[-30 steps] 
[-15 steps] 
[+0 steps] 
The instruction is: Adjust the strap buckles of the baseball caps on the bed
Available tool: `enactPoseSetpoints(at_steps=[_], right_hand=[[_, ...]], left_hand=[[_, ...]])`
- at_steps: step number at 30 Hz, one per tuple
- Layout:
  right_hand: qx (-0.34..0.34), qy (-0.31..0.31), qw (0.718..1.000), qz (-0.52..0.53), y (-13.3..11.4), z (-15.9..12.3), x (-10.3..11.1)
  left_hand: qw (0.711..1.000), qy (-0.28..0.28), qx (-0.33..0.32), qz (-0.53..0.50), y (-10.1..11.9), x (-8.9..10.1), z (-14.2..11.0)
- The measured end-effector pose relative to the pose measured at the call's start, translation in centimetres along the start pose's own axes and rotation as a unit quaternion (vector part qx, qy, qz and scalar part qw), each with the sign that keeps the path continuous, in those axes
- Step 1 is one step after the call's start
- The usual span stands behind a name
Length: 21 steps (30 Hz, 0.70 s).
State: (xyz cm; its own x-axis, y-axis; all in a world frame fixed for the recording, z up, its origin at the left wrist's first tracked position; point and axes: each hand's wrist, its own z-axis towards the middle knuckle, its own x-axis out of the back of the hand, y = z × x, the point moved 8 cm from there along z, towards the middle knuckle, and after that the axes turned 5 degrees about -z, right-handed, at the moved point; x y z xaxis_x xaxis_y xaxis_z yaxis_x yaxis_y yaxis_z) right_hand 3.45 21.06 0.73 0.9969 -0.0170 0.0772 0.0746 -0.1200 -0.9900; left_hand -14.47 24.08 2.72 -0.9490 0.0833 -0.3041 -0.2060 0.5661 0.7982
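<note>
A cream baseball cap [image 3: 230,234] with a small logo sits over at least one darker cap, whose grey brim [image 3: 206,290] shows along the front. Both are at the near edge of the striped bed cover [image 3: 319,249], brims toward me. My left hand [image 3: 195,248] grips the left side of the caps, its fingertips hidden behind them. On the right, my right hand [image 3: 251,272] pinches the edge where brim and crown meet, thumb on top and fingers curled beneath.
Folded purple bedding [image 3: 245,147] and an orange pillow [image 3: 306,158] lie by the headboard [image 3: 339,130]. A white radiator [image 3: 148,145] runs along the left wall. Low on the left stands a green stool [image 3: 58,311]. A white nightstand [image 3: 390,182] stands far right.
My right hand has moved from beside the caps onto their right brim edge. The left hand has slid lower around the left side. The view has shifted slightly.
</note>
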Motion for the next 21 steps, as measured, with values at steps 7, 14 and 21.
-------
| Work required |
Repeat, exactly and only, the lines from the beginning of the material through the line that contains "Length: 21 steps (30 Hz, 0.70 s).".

| Answer to this task |
[-30 steps] 
[-15 steps] 
[+0 steps] 
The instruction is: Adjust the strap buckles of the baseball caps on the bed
Available tool: `enactPoseSetpoints(at_steps=[_], right_hand=[[_, ...]], left_hand=[[_, ...]])`
- at_steps: step number at 30 Hz, one per tuple
- Layout:
  right_hand: qx (-0.34..0.34), qy (-0.31..0.31), qw (0.718..1.000), qz (-0.52..0.53), y (-13.3..11.4), z (-15.9..12.3), x (-10.3..11.1)
  left_hand: qw (0.711..1.000), qy (-0.28..0.28), qx (-0.33..0.32), qz (-0.53..0.50), y (-10.1..11.9), x (-8.9..10.1), z (-14.2..11.0)
- The measured end-effector pose relative to the pose measured at the call's start, translation in centimetres along the start pose's own axes and rotation as a unit quaternion (vector part qx, qy, qz and scalar part qw), each with the sign that keeps the path continuous, in those axes
- Step 1 is one step after the call's start
- The usual span stands behind a name
Length: 21 steps (30 Hz, 0.70 s).

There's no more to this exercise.